> [WHAT IS REQUIRED]: Could you copy every record below exactly as it stands?

> [DATA EXTRACT]:
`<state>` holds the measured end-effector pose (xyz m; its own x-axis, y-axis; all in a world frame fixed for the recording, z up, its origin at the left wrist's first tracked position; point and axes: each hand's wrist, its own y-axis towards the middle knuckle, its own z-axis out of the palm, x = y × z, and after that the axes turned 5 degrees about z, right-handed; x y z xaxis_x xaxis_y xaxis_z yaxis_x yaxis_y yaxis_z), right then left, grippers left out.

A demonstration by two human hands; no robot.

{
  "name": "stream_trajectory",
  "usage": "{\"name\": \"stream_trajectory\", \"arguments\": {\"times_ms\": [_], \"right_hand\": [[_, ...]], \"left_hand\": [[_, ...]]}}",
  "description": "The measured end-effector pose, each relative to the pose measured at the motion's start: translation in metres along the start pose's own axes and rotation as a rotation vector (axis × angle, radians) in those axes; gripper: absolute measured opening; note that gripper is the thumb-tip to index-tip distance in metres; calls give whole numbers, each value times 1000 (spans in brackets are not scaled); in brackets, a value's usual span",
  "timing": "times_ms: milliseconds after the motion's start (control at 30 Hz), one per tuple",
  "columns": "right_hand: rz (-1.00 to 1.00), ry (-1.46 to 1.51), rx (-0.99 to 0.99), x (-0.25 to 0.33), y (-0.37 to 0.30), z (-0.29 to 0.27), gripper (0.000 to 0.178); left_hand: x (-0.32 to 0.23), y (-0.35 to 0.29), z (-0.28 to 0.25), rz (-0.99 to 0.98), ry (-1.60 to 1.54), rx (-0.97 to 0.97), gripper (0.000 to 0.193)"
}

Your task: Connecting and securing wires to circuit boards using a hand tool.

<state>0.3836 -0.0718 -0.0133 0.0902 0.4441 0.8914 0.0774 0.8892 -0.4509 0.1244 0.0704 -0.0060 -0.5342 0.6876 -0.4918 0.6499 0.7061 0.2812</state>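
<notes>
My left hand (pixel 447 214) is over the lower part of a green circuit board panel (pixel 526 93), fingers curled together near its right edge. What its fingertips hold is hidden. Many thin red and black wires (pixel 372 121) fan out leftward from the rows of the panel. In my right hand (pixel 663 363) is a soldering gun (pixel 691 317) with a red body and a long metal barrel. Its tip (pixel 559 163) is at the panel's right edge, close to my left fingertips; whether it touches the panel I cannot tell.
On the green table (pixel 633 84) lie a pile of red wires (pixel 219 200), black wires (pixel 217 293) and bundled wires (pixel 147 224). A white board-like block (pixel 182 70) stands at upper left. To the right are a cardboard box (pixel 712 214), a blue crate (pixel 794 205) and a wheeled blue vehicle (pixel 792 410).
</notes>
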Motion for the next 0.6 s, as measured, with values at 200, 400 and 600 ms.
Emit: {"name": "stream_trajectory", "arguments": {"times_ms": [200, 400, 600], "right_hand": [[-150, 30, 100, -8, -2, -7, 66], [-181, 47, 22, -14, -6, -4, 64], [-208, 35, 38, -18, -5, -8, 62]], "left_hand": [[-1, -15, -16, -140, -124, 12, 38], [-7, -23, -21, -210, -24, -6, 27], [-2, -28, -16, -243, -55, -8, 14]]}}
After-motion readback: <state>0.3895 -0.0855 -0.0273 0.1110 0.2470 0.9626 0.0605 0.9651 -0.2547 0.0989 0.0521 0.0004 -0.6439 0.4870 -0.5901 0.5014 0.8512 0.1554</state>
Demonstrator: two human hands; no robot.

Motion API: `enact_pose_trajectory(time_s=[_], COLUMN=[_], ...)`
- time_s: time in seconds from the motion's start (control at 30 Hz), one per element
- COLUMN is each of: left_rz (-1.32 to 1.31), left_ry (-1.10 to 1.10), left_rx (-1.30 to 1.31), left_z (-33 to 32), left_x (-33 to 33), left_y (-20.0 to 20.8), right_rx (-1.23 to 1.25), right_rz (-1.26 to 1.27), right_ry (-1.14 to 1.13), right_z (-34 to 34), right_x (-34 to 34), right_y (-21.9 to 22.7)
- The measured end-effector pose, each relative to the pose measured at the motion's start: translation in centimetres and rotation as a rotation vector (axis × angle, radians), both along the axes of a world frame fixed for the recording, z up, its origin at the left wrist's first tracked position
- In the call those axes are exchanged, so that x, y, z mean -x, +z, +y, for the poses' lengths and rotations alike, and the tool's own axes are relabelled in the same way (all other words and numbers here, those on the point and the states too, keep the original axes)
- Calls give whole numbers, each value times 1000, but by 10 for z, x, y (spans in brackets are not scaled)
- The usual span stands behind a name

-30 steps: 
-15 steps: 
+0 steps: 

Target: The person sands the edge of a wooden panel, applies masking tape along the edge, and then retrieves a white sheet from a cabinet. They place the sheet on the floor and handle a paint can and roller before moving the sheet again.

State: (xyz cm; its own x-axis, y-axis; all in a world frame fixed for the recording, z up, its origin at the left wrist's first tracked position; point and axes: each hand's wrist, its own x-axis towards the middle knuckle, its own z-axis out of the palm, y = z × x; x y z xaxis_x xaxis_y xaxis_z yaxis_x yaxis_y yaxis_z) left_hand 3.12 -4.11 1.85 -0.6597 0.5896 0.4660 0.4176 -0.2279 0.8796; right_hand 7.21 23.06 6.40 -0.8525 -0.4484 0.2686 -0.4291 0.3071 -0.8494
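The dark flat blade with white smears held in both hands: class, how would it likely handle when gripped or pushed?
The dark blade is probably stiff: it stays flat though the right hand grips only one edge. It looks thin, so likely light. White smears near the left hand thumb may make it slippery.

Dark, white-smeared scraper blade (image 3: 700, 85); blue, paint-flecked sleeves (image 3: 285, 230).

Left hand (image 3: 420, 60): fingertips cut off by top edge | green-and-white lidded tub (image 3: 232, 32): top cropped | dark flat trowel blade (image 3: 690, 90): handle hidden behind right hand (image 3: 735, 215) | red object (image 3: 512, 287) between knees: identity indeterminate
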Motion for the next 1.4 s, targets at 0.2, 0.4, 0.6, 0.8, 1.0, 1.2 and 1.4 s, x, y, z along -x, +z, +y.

> [SOLUTION]:
`<state>` holds the measured end-effector pose (xyz m; its own x-axis, y-axis; all in a world frame fixed for the recording, z up, its origin at the left wrist's first tracked position; point and axes: each hand's wrist, its own y-axis towards the middle knuckle, its own z-axis out of the palm, x = y × z, and after that the axes turned 5 degrees about z, right-handed; x y z xaxis_x xaxis_y xaxis_z yaxis_x yaxis_y yaxis_z), right then left, grippers left out.

A demonstration by two human hands; no robot.

{
  "name": "stream_trajectory",
  "usage": "{\"name\": \"stream_trajectory\", \"arguments\": {\"times_ms\": [_], \"right_hand\": [[_, ...]], \"left_hand\": [[_, ...]]}}",
  "description": "The measured end-effector pose, each relative to the pose measured at the motion's start: translation in metres along the start pose's own axes and rotation as a rotation vector (axis × angle, radians) in those axes; gripper: absolute measured opening; note that gripper is the thumb-tip to index-tip distance in metres; calls give whole numbers, each value times 1000 (spans in brackets are not scaled); in brackets, a value's usual span",
  "timing": "times_ms: milliseconds after the motion's start (control at 30 Hz), one per tuple",
  "columns": "right_hand: rz (-1.00 to 1.00), ry (-1.46 to 1.51), rx (-0.99 to 0.99), x (-0.25 to 0.33), y (-0.37 to 0.30), z (-0.29 to 0.27), gripper (0.000 to 0.178); left_hand: x (-0.32 to 0.23), y (-0.35 to 0.29), z (-0.28 to 0.25), rz (-0.99 to 0.98), ry (-1.60 to 1.54), rx (-0.97 to 0.97), gripper (0.000 to 0.193)"
}

Your task: Connecting and securing wires to circuit boards using a hand tool.

<state>0.3836 -0.0718 -0.0133 0.0902 0.4441 0.8914 0.0774 0.8892 -0.4509 0.1244 0.0704 -0.0060 -0.5342 0.6876 -0.4918 0.6499 0.7061 0.2812</state>
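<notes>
My left hand (pixel 447 214) is over the lower part of a green circuit board panel (pixel 526 93), fingers curled together near its right edge. What its fingertips hold is hidden. Many thin red and black wires (pixel 372 121) fan out leftward from the rows of the panel. In my right hand (pixel 663 363) is a soldering gun (pixel 691 317) with a red body and a long metal barrel. Its tip (pixel 559 163) is at the panel's right edge, close to my left fingertips; whether it touches the panel I cannot tell.
On the green table (pixel 633 84) lie a pile of red wires (pixel 219 200), black wires (pixel 217 293) and bundled wires (pixel 147 224). A white board-like block (pixel 182 70) stands at upper left. To the right are a cardboard box (pixel 712 214), a blue crate (pixel 794 205) and a wheeled blue vehicle (pixel 792 410).
</notes>
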Motion for the next 0.6 s, as measured, with values at 200, 400 and 600 ms.
Emit: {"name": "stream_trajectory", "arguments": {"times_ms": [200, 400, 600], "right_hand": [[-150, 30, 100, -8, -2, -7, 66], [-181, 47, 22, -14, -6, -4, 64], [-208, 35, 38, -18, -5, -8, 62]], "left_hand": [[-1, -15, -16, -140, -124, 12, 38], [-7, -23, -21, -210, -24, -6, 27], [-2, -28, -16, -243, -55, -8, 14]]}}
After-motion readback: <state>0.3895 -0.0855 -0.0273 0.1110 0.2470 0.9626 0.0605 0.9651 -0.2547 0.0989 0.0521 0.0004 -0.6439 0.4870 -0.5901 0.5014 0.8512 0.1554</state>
Demonstrator: two human hands; no robot.

Motion API: `enact_pose_trajectory(time_s=[_], COLUMN=[_], ...)`
- time_s: time in seconds from the motion's start (control at 30 Hz), one per element
- COLUMN is each of: left_rz (-1.32 to 1.31), left_ry (-1.10 to 1.10), left_rx (-1.30 to 1.31), left_z (-33 to 32), left_x (-33 to 33), left_y (-20.0 to 20.8), right_rx (-1.23 to 1.25), right_rz (-1.26 to 1.27), right_ry (-1.14 to 1.13), right_z (-34 to 34), right_x (-34 to 34), right_y (-21.9 to 22.7)
- The measured end-effector pose, each relative to the pose measured at the motion's start: translation in centimetres and rotation as a rotation vector (axis × angle, radians), both along the axes of a world frame fixed for the recording, z up, its origin at the left wrist's first tracked position
- In the call those axes are exchanged, so that x, y, z mean -x, +z, +y, for the poses' lengths and rotations alike, and the tool's own axes are relabelled in the same way (all other words and numbers here, those on the point and the states too, keep the original axes)
- Calls give whole numbers, each value times 1000, but by 10 for z, x, y (spans in brackets are not scaled)
- The usual span stands behind a name

-30 steps: 
-15 steps: 
+0 steps: 

Target: The person sands the edge of a wooden panel, applies masking tape along the edge, and then retrieves a white sheet from a cabinet. They place the sheet on the floor and handle a paint can and roller before moving the sheet again.

State: (xyz cm; its own x-axis, y-axis; all in a world frame fixed for the recording, z up, its origin at the left wrist's first tracked position; point and axes: each hand's wrist, its own x-axis towards the middle knuckle, its own z-axis out of the palm, y = z × x; x y z xaxis_x xaxis_y xaxis_z yaxis_x yaxis_y yaxis_z) left_hand 3.12 -4.11 1.85 -0.6597 0.5896 0.4660 0.4176 -0.2279 0.8796; right_hand 7.21 23.06 6.40 -0.8525 -0.4484 0.2686 -0.4291 0.3071 -0.8494
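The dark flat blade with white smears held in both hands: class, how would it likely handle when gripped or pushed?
The dark blade is probably stiff: it stays flat though the right hand grips only one edge. It looks thin, so likely light. White smears near the left hand thumb may make it slippery.

Dark, white-smeared scraper blade (image 3: 700, 85); blue, paint-flecked sleeves (image 3: 285, 230).

Left hand (image 3: 420, 60): fingertips cut off by top edge | green-and-white lidded tub (image 3: 232, 32): top cropped | dark flat trowel blade (image 3: 690, 90): handle hidden behind right hand (image 3: 735, 215) | red object (image 3: 512, 287) between knees: identity indeterminate
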Motion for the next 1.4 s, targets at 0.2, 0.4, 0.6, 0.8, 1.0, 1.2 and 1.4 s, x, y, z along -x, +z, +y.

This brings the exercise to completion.